La modalità telematica oltre a garantire la salute di esaminandi e membri della commissione consente ai candidati in eventuale isolamento fiduciario di partecipare alla selezione

Prosegue nel segno della tutela della salute e della limitazione degli spostamenti regionali e interregionali l’azione di selezione del nuovo personale del Comune di Milano.
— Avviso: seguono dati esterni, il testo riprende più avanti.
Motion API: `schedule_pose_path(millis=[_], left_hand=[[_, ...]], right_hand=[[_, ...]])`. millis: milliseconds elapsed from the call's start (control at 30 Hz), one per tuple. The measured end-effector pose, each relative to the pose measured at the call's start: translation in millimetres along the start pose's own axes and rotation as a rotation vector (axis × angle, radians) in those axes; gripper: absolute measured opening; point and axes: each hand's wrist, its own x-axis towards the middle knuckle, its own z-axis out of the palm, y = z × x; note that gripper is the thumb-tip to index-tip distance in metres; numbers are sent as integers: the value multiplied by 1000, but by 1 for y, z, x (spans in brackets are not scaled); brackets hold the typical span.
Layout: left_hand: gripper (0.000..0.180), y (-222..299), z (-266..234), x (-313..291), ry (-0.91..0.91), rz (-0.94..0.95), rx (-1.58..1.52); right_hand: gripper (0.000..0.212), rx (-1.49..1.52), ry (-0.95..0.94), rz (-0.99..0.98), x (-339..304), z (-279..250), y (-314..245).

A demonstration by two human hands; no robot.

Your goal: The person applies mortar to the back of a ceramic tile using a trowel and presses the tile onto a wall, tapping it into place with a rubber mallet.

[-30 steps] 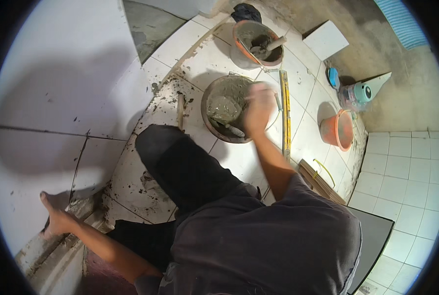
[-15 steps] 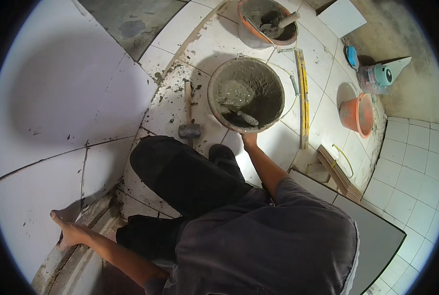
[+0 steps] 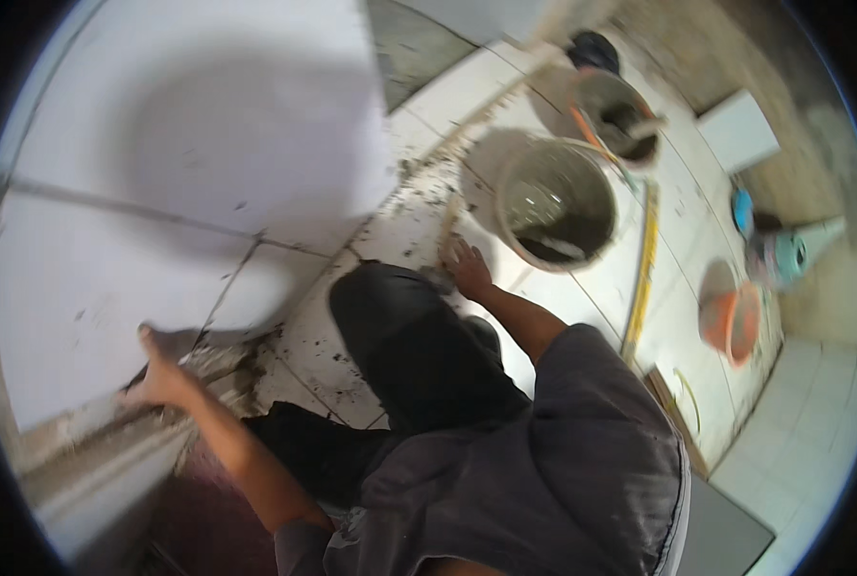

Al fine di arginare l’attuale emergenza covid si svolgeranno on line, attraverso singoli colloqui, tutte le prove orali dei candidati ammessi alla seconda fase dei concorsi di selezione per i nuovi organici dell’Amministrazione.  

“Una scelta coraggiosa e in linea con tutte le prescrizioni a tutela della salute attualmente necessarie - dichiara l’assessora alle Politiche per il lavoro, attività produttive e risorse umane, Cristina Tajani -, che mostra appieno la volontà dell’Amministrazione di proseguire nel suo progetto di ampliamento e ricambio generazionale del  proprio organico al fine di garantire servizi in linea con le esigenze della città, anche in questa particolare situazione di emergenza sanitaria che sta modificando le nostre vite e i nostri modi di interagire. Questa nuova modalità da remoto - conclude Tajani - può rappresentare un primo passo per sperimentare nuove modalità concorsuali che permettano di sfruttate appieno l’apporto delle nuove tecnologie e dell’innovazione, evitando ai candidati costi di trasferte e spostamenti”.  

Le prove orali telematiche al Comune di Milano

I primi a sostenere le prove orali in via telematica, a partire già da fine novembre, saranno i 747 candidati che hanno superato a settembre la prova scritta del concorso per operatore amministrativo, indetto dal Comune lo scorso dicembre. Concorso che ha visto la partecipazione complessiva di oltre 12mila candidati. Degli ammessi alla seconda prova orale l’8,5% ha un’età compresa tra 18 e 25 anni, il 42,4% tra 26 e 35, il 30,9% tra 36 e 45 anni, il 15% tra  46 e 55 e infine solo il 3% tra i 56 e i 65 anni. Significativo notare come tra i candidati, se pur il concorso fosse rivolto a diplomati, oltre il 60% sia in possesso di una laurea. Indicativa anche la provenienza geografia con circa il 62,5% degli ammessi residente in Lombardia, mentre il restante 37,5% proviene da altre regioni di cui il 16% circa dal sud e dalle isole.  

La modalità telematica oltre a garantire la salute di esaminandi e membri della commissione consente ai candidati in eventuale isolamento fiduciario di partecipare alla selezione nonché procedere con le normali fasi del concorso anche in caso di lockdown locale o nazionale.